• **Your instructions**:
Could you write out the lines below exactly, beginning with the first and finishing with the one that contains "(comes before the"?

•••

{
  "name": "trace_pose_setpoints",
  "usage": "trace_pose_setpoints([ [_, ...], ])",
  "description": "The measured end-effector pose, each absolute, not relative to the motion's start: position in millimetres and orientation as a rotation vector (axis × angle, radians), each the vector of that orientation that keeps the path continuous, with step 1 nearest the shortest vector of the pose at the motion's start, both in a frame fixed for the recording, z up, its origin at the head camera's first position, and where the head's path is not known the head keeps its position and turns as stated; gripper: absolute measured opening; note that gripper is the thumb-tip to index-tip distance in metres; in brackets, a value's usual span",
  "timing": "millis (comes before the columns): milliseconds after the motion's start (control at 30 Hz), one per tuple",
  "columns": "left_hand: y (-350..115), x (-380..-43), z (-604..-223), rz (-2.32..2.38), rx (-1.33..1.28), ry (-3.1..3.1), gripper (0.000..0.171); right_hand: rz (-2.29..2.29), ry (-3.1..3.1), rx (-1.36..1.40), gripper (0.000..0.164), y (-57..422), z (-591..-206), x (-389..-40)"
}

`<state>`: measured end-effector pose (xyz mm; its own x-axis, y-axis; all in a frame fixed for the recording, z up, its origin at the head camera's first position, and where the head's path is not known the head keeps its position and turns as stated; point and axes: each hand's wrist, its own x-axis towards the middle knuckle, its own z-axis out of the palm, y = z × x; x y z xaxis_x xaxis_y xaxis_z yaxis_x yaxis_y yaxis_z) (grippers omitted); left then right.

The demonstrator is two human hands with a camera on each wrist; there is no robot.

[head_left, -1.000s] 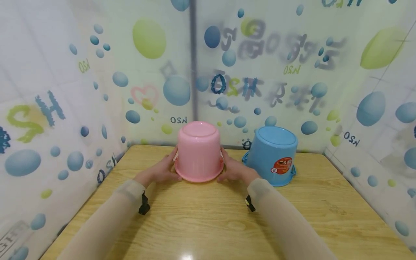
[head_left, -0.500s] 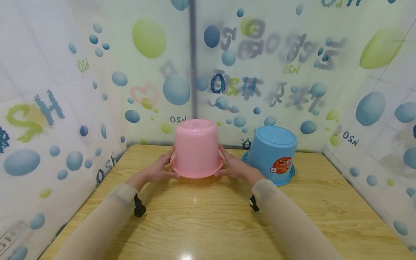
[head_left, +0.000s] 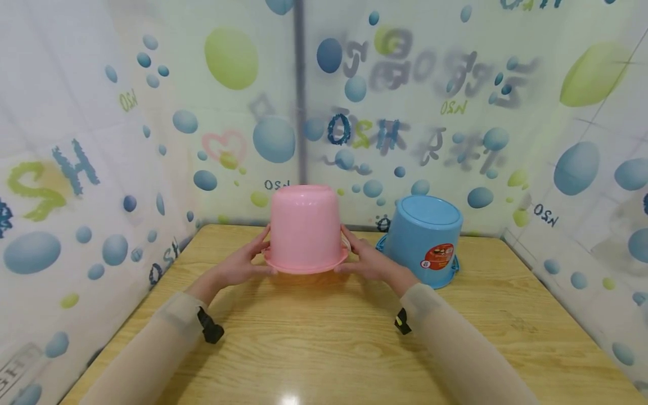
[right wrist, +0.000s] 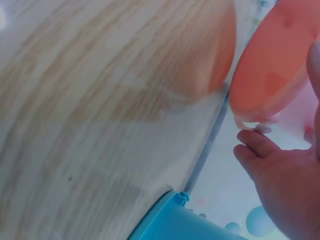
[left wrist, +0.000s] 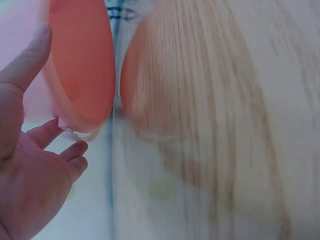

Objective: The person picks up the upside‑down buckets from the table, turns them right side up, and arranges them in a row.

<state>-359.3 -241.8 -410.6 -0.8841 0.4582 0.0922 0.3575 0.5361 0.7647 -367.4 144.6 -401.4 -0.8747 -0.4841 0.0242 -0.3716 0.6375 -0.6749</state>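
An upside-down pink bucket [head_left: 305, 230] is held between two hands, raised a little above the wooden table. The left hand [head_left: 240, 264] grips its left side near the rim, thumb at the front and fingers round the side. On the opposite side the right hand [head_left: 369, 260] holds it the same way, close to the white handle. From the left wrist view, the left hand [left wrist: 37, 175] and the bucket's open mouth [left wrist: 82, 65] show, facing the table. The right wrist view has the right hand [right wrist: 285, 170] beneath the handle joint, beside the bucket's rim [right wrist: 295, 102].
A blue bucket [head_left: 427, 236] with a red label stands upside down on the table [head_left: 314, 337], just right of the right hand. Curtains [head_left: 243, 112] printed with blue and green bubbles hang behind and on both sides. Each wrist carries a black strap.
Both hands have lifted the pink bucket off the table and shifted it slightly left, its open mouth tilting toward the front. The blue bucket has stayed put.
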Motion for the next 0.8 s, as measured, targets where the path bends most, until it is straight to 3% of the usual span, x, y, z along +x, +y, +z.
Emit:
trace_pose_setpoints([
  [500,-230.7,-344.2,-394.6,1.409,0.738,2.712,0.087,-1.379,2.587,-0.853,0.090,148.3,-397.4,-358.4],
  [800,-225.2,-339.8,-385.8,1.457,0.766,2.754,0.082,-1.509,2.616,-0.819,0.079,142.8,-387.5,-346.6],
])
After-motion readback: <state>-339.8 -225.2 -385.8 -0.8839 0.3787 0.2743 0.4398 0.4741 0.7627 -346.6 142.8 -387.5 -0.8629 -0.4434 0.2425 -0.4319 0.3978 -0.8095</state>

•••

• **Result for this task**:
{
  "name": "trace_pose_setpoints",
  "usage": "trace_pose_setpoints([ [_, ...], ])",
  "description": "The measured end-effector pose, each absolute, not relative to the motion's start: position in millimetres and orientation as a rotation vector (axis × angle, radians), each the vector of that orientation that keeps the path continuous, with step 1 nearest the shortest vector of the pose at the motion's start, both in a frame fixed for the recording, z up, its origin at the head camera's first position, and where the head's path is not known the head keeps its position and turns as stated; gripper: absolute measured opening; note that gripper is the thumb-tip to index-tip distance in metres; in brackets, a value's usual span",
  "timing": "millis (comes before the columns): milliseconds after the motion's start (control at 30 Hz), one per tuple",

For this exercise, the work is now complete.